I also spoke with Bigfoot Industries regarding the clearance issue for the new jack motors and they had to alter the jack mount to the swing out brackets to achieve clearance. This lowered the jack height to the road a few inches. Happijac says the new style motors are 8” above the top of the jack
I have a Bigfoot 10.4, 2008, same as you. I recently replaced the jacks with 4800, and at the time measured the motor clearance thinking I might need new motors. As I recall, I decided they would fit. My old motors still worked so I didn't change them. I'll measure them again but pretty sure you don't have an issue.
I replaced my front jacks with4800’s. The rear jacks are original 4150’s from 2008. If the clearance is ok for the fronts to swing in under the cab over that would be great. Does the control board need to be changed? Mine is original,with the cord.
OK, I just measured it again. I have 8 1/2" from the top of the jack tube to the camper overhang. From the PantherRV website (where I bought the 4800 jacks):
"Will not work with every camper
Requires 8-1/2" of clearance from the top bolt to the top of the motor. Some cab overs don't allow for the clearance necessary to install the motor on the front jacks. Please measure carefully before ordering."
The top bolt is the one fixing the motor to the jack. From that bolt, I have 9 1/8. It is the same both sides. From that description I'd say I have enough. What you posted shows 9 1/8 for that measurement, not 8 1/2". If that description is correct it would just touch. You might be able to drill new holes on the dually bracket, probably need to be 3/4 down to have clearance betwen the two 3/8 hole sets. It might be fine just touching - this is in the folded and unloaded position after all.

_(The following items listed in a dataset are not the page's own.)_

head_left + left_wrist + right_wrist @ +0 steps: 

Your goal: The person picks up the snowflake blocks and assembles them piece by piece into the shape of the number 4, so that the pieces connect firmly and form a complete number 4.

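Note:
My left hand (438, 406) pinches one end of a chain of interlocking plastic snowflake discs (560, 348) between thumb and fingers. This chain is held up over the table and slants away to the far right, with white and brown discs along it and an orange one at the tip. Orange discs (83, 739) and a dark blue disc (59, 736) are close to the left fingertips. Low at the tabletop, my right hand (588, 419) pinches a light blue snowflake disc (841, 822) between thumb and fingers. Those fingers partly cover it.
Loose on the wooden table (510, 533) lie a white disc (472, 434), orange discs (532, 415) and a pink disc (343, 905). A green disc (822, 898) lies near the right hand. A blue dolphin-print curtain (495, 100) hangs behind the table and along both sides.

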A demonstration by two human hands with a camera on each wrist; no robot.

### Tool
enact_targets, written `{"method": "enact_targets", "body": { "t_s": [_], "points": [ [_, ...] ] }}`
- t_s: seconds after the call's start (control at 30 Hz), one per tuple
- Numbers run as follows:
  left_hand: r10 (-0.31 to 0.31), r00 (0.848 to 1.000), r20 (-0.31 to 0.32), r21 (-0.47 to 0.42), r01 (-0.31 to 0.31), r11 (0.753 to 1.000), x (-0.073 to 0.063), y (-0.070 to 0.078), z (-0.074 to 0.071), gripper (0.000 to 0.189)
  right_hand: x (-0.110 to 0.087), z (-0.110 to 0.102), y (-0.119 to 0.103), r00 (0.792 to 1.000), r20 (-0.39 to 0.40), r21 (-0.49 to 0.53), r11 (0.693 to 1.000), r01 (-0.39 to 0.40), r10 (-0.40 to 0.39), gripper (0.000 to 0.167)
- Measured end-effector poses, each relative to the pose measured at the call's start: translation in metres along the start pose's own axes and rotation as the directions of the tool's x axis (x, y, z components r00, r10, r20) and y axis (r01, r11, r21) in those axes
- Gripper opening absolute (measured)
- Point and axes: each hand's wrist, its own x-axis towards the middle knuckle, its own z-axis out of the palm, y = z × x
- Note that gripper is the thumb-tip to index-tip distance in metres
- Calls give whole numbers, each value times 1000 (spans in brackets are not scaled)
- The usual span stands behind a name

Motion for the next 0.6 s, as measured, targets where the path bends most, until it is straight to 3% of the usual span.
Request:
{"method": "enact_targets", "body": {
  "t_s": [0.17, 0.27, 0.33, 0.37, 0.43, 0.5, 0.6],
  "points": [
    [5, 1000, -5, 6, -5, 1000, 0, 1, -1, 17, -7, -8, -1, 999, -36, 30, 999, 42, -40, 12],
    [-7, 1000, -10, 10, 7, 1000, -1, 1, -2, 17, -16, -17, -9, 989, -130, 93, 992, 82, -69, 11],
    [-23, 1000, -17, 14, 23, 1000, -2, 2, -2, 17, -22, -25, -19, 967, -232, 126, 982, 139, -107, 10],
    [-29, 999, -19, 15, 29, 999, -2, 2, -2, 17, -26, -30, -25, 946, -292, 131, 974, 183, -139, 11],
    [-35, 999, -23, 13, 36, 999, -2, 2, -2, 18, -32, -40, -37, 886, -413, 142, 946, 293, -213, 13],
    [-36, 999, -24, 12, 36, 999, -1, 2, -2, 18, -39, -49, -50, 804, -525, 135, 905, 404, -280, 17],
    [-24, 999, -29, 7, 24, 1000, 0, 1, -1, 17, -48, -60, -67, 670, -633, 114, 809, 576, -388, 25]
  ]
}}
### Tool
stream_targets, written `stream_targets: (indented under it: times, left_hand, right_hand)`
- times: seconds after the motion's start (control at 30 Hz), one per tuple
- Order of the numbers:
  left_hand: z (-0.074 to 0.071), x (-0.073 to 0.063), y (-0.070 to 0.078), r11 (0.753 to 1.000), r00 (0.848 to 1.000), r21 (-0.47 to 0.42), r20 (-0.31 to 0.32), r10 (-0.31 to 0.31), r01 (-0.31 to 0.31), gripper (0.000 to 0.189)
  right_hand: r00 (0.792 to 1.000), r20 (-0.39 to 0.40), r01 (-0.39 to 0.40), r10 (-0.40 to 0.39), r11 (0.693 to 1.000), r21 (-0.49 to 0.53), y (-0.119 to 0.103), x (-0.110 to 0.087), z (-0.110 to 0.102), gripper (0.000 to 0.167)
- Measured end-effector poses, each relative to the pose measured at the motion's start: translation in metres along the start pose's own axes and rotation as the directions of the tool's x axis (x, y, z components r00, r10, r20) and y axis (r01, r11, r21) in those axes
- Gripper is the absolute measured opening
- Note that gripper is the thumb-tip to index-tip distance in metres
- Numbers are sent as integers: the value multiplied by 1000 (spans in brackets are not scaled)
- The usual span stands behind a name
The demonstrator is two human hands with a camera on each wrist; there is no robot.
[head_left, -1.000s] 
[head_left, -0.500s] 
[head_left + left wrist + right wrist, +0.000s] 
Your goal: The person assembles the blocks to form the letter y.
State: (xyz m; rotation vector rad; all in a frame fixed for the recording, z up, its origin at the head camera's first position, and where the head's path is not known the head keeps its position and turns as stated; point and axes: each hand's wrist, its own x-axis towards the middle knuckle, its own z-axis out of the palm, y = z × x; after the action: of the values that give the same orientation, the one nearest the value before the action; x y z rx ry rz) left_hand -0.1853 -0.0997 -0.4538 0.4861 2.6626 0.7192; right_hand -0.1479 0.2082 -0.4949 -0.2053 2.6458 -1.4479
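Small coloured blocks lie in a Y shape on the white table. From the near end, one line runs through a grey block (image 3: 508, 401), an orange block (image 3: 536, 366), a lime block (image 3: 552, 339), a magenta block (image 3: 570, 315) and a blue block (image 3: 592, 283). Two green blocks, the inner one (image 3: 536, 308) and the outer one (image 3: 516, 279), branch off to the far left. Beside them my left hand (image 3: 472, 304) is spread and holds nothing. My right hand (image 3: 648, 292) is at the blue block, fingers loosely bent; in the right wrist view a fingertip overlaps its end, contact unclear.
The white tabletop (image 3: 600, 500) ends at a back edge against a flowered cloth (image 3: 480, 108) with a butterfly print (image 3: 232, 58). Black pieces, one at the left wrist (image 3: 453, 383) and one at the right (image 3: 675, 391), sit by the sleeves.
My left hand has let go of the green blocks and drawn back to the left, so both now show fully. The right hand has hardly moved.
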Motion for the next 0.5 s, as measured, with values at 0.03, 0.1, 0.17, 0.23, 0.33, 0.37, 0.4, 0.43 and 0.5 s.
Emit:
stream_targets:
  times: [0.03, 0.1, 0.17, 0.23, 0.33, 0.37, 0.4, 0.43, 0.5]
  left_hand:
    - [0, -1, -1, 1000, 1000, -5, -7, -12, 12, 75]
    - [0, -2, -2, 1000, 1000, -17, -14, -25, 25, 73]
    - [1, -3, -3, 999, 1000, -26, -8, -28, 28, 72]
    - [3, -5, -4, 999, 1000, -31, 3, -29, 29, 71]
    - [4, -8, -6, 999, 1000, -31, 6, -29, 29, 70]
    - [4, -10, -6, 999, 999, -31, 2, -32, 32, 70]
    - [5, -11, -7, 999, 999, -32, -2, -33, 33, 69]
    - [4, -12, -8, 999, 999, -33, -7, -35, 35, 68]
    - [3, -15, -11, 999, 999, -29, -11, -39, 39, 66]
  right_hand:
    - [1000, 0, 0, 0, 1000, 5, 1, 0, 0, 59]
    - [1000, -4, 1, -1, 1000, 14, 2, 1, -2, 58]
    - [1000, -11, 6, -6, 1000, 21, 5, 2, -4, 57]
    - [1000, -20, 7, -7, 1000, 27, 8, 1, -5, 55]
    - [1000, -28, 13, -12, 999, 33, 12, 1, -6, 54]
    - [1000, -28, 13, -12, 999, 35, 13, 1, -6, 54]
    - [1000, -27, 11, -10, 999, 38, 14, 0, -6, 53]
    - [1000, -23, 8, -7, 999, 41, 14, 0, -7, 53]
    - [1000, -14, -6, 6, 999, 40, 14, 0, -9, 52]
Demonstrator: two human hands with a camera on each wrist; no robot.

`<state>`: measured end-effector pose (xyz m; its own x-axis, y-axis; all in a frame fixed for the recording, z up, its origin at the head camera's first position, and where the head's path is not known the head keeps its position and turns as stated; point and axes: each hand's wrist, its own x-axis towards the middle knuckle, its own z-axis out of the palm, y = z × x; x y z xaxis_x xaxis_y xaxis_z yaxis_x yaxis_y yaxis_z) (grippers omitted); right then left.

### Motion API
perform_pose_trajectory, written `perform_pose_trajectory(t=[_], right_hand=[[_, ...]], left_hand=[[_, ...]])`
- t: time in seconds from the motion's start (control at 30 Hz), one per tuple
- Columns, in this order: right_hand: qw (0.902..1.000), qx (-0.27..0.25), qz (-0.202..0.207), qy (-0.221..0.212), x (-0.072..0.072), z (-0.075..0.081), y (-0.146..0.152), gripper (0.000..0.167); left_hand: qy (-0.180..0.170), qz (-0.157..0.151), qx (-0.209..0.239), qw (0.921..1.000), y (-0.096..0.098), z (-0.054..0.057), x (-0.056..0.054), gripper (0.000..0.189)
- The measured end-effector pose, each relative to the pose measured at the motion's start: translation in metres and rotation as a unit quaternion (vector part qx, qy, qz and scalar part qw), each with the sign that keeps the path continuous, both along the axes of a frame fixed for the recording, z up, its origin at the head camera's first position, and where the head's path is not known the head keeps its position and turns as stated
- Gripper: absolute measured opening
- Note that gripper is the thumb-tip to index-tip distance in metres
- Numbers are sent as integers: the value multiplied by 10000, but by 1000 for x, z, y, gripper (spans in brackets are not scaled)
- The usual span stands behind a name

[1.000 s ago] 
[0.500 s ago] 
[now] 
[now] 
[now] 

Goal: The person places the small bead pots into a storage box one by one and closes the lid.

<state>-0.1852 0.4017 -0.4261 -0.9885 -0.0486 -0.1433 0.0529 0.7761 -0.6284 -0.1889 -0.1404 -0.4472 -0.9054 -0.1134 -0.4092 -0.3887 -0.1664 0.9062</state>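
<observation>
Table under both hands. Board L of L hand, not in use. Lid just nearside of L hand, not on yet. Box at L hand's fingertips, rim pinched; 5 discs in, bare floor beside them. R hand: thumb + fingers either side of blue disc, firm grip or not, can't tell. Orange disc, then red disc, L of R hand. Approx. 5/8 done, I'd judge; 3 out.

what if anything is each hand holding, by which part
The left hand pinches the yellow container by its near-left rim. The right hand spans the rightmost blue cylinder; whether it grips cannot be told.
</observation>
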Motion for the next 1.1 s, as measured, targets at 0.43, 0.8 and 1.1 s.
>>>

The board doesn't really care, it just puts out a reversing current. From the descriptions of everything, the 4800 jacks with the new motors might draw more current at the limit, and might blow fuses in the old board (15A vs 20). The old motors have a ball clutch in them which slips in the event of overload. Apparently the new ones don't, and rely on a current sense scheme in the board to prevent overload. This would not bother me, I'd just be careful at the ends of travel - I am anyway. The 4800 jacks may require a little more current than the 4150 as they are Acme rather than ball screw. But they seem to run just about as fast as the 4150 that I took off. The load rating on the 4800/new motor is quite high, and a 10.4 doesn't push that limit at all.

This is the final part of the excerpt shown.